E.U. fears are well founded. Italy’s €2.3 trillion ($2.6 trillion) debt is about 132% of its 2018 economic output. Only Greece is in worse shape, and Greece’s economy is small enough that it can be bailed out. Italy’s economy, the euro zone’s third largest, is far too big for that.

That’s why Italy’s worries are well founded too. The E.U. has power to impose fines, cut funding and order Italy to cut spending and raise taxes to meet its commitments. The greater concern is market fear, underlined by Prime Minister Conte, that ratings agencies could downgrade the country’s credit rating, making it more expensive for Italy to borrow.

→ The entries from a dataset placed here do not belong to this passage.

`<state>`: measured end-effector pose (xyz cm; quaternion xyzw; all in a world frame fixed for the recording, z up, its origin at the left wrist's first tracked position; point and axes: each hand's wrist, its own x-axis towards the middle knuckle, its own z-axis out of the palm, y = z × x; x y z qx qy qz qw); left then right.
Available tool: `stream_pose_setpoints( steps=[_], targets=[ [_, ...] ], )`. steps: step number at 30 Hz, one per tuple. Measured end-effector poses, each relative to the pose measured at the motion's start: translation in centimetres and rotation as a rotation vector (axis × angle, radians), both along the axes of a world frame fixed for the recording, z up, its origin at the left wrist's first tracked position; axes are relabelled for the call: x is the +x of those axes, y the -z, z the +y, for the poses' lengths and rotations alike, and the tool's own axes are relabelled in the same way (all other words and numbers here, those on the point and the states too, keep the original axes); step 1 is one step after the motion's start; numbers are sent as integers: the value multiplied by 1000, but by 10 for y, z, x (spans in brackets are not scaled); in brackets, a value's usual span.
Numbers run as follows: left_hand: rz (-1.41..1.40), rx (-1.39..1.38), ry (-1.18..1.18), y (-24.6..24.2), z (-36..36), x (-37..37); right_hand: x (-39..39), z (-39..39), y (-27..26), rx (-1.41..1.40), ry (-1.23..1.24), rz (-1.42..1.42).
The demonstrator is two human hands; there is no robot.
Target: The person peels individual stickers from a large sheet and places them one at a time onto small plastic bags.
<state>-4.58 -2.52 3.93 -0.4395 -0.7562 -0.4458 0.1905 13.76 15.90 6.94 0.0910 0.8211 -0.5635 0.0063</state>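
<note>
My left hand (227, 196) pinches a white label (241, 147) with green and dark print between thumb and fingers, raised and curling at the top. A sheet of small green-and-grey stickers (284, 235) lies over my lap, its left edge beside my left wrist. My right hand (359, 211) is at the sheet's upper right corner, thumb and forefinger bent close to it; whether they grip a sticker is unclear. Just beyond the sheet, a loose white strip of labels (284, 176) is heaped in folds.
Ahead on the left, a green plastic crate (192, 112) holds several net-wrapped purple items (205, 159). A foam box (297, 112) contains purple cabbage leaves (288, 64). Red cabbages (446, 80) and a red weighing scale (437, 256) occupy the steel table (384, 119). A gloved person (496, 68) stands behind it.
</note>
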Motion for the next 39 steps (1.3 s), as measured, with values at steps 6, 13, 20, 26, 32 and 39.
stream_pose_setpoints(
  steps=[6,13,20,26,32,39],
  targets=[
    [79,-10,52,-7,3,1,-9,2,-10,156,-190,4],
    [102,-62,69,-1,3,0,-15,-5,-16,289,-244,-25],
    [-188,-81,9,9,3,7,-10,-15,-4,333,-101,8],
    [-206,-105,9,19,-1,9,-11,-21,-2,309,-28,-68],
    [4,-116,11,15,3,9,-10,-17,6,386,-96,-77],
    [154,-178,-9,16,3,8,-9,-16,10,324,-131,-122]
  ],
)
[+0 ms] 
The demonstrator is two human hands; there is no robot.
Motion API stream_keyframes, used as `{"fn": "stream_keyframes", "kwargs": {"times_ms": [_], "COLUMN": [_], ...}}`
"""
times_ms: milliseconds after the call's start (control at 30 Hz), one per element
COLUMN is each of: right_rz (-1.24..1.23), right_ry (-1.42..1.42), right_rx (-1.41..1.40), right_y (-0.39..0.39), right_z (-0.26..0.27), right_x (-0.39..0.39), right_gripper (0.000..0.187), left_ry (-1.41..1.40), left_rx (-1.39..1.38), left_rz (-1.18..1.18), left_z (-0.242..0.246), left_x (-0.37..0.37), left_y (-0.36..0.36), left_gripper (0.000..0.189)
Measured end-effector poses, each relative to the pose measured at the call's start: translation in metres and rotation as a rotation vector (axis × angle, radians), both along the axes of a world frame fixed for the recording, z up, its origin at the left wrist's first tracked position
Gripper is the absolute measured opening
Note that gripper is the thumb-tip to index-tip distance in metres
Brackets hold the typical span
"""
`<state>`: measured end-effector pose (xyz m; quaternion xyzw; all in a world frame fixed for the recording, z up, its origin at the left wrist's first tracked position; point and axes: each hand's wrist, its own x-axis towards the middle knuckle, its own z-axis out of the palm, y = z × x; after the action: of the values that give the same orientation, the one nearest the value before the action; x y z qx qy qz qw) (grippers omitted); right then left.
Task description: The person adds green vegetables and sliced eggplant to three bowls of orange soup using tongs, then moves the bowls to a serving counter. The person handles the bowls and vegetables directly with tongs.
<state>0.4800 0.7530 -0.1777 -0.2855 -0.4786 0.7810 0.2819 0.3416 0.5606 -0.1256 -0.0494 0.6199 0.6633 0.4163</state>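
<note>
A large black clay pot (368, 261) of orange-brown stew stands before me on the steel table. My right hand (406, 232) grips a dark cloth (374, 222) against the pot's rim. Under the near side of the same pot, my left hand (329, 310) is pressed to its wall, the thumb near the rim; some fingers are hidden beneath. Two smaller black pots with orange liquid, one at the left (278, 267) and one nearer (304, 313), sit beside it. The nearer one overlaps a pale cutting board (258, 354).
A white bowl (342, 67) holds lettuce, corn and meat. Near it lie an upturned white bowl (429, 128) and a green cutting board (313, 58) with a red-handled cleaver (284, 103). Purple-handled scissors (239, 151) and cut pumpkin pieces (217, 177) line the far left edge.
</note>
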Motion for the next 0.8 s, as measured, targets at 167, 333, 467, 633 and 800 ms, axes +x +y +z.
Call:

E.U. action, even if it doesn’t come with specific penalties, makes these troubles more likely.

Underneath the market jitters are fresh concerns that Five Star and the League are competing with each other to please voters in advance of potential snap elections. Five Star remains the coalition’s senior partner, but it’s the League that is gaining popularity and political momentum. Both sides know that austerity measures will anger the electorate, and both have won votes in the past by attacking the E.U. and its rules.

The risks of defying those rules forced the two populist parties to climb down last year. That will probably happen again. But this year, Italy’s debt could cause more than just political infighting–it could lead to Europe’s next major crisis.